Work to complete = Transcribe exactly everything in the data below from the line containing "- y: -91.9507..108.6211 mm" down to the line containing "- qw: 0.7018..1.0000", both lines included and nothing further.

Material provided =
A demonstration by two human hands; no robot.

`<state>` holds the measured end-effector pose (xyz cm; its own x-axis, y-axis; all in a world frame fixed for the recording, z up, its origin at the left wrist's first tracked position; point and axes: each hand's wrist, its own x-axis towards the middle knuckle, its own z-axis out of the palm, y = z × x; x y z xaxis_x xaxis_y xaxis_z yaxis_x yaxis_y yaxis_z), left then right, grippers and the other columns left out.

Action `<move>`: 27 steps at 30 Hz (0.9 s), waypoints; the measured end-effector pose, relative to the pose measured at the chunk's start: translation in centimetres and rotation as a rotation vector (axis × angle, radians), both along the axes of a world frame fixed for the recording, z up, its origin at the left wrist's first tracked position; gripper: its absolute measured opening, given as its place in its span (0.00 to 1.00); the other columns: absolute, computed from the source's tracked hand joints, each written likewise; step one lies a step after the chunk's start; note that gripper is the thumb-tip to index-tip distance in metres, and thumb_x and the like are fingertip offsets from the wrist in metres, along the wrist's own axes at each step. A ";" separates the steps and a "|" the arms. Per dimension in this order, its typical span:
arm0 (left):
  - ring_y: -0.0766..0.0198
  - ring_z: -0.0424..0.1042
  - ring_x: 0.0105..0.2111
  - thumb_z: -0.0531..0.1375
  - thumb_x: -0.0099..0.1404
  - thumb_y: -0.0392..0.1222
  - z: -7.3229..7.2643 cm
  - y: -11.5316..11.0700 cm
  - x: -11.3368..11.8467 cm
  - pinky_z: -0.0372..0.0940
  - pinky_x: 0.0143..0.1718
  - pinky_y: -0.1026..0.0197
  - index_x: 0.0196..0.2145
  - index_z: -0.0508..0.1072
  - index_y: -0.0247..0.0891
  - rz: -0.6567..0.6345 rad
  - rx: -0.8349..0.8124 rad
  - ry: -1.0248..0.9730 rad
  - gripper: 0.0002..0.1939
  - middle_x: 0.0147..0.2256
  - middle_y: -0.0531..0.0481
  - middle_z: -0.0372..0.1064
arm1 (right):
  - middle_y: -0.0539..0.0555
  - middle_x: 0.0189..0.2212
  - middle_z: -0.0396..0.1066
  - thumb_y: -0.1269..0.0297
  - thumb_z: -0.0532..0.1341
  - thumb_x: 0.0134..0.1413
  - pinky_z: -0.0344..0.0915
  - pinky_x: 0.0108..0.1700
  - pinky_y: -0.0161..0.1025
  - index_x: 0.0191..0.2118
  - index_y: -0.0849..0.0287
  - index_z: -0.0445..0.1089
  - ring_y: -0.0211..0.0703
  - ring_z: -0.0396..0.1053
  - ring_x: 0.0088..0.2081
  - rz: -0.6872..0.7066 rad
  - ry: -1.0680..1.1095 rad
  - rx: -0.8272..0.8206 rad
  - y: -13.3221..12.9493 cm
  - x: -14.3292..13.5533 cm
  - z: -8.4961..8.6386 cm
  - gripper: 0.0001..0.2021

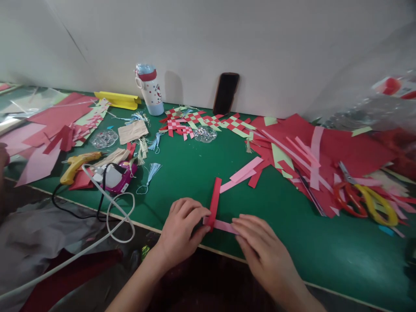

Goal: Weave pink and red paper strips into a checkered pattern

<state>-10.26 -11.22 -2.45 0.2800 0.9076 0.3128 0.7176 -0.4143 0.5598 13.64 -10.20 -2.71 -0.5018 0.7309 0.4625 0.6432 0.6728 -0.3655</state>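
Note:
Near the front edge of the green table, a red paper strip [215,199] crosses a pink paper strip [225,226] close to the pink one's left end. My left hand [183,229] pinches the two strips where they cross. The right end of the pink strip is between the thumb and fingers of my right hand [260,245]. Just beyond the hands, two overlapping pink strips [243,173] lie on the table.
Scissors [377,201] and red and pink paper lie at the right. A yellow glue gun [78,167] with cables is at the left. Along the wall stand a bottle [151,93] and a phone [225,93], with woven paper pieces [211,121] in front.

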 end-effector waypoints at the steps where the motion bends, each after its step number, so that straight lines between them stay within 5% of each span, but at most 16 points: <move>1: 0.53 0.63 0.51 0.59 0.67 0.38 0.1 0.0 -0.1 0.58 0.51 0.49 0.46 0.71 0.43 -0.027 0.024 0.014 0.10 0.47 0.46 0.69 | 0.56 0.47 0.76 0.70 0.57 0.61 0.71 0.52 0.48 0.51 0.55 0.72 0.49 0.70 0.54 0.050 -0.064 0.027 -0.3 0.1 -0.2 0.14; 6: 0.49 0.59 0.56 0.63 0.65 0.45 0.3 0.7 -0.1 0.55 0.53 0.44 0.48 0.74 0.50 -0.112 0.012 0.168 0.13 0.53 0.49 0.67 | 0.55 0.52 0.74 0.72 0.55 0.61 0.69 0.53 0.51 0.53 0.57 0.72 0.51 0.65 0.58 0.136 -0.241 0.093 -0.8 0.1 -0.5 0.17; 15: 0.51 0.59 0.55 0.59 0.65 0.36 0.4 1.0 -0.9 0.57 0.54 0.45 0.48 0.74 0.47 -0.042 0.005 0.191 0.14 0.52 0.47 0.68 | 0.56 0.52 0.74 0.72 0.55 0.61 0.69 0.54 0.53 0.51 0.57 0.73 0.51 0.64 0.59 0.160 -0.237 0.047 -0.7 0.5 -0.4 0.16; 20: 0.51 0.62 0.53 0.62 0.65 0.40 0.3 0.8 -0.8 0.57 0.53 0.44 0.47 0.75 0.47 -0.039 0.002 0.182 0.13 0.49 0.47 0.69 | 0.56 0.52 0.74 0.71 0.55 0.60 0.69 0.54 0.54 0.51 0.56 0.73 0.52 0.64 0.59 0.162 -0.221 0.001 -0.8 0.6 -0.5 0.16; 27: 0.57 0.66 0.48 0.53 0.69 0.33 0.0 0.3 -0.6 0.61 0.51 0.50 0.44 0.75 0.41 -0.003 0.107 0.139 0.13 0.44 0.47 0.72 | 0.55 0.53 0.73 0.71 0.55 0.61 0.69 0.54 0.53 0.51 0.56 0.72 0.52 0.64 0.59 0.155 -0.242 0.012 -0.6 0.5 -0.3 0.16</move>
<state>-10.86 -10.95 -2.42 0.3300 0.8703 0.3656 0.7834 -0.4686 0.4083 14.15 -10.79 -3.05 -0.7041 0.6318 0.3243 0.5996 0.7736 -0.2052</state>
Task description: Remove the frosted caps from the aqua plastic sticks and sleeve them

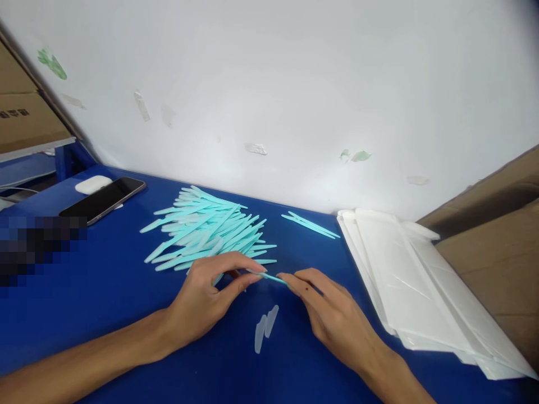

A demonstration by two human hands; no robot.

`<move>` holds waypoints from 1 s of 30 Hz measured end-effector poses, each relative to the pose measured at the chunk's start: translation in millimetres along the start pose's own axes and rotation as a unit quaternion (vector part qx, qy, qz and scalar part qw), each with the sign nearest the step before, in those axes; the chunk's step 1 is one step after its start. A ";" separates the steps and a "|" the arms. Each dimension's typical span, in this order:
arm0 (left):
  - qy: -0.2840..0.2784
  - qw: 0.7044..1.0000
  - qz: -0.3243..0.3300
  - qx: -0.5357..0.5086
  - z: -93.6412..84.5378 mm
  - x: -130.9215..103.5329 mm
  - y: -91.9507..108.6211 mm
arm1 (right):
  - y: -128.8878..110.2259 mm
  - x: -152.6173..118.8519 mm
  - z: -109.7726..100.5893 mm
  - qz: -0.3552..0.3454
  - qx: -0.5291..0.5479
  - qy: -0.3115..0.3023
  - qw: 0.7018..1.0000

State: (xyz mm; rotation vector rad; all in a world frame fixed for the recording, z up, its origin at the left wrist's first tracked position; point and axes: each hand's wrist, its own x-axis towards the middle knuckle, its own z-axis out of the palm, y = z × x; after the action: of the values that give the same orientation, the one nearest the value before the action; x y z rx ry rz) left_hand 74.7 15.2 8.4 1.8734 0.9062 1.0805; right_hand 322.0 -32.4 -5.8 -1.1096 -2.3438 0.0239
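Note:
A turquoise eyebrow razor [275, 279] stretches between my two hands above the blue table. My left hand [210, 292] pinches its left end between thumb and fingers, which partly hide that end. The other end is gripped by the fingers of my right hand [332, 314]. Just behind my left hand lies a large pile of similar turquoise eyebrow razors [210, 224], several with translucent covers. Two loose translucent blade covers [266, 328] rest on the table between my forearms. Farther back, a few slim turquoise razors [311, 224] lie side by side, apart from the pile.
White plastic packets [421, 280] are stacked at the right of the blue table [202, 370], near a cardboard box [497, 258]. At the left lie a phone [105, 199] and a white case [92, 184]. A white wall [269, 84] rises behind the table.

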 end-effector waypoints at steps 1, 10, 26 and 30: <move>-0.001 1.000 0.006 0.010 0.1 0.2 1.2 | -0.8 0.2 0.3 -0.006 0.000 0.007 1.000; -0.004 0.998 0.043 0.042 -0.7 -0.6 -0.1 | -5.6 0.8 0.5 -0.028 -0.010 0.057 0.998; 0.039 0.781 0.284 0.555 -41.3 24.0 -13.0 | 24.3 -0.1 1.0 0.220 -0.117 -0.009 0.968; 0.008 0.757 0.190 0.625 -45.7 25.7 -15.0 | 35.9 -4.8 7.6 0.283 -0.117 -0.062 0.950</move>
State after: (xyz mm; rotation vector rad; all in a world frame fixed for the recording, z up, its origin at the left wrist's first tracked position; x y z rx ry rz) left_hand 40.5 56.1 19.8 3.2557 1.5020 0.6705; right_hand 346.3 -10.6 -23.1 -1.9188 -2.0882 0.0261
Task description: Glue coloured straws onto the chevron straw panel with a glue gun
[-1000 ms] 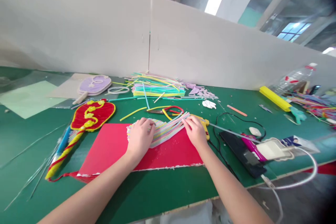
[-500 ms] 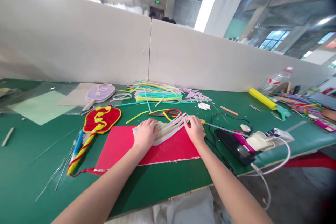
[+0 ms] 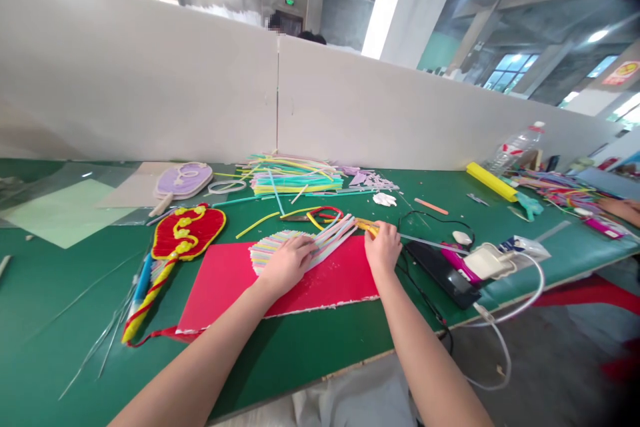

Answer to the problem =
  - y: -91.9507..108.6211 mm
arm1 (right):
  - y: -128.8878..110.2259 mm
  - x: -152.6173..118.8519 mm
  - z: -109.7726..100.5893 mm
  - qz: -0.3552..0.3454
  - qx: -0.5291..0.5479
  - qy: -0.3115..0.3023
  - qw: 0.7018..1.0000

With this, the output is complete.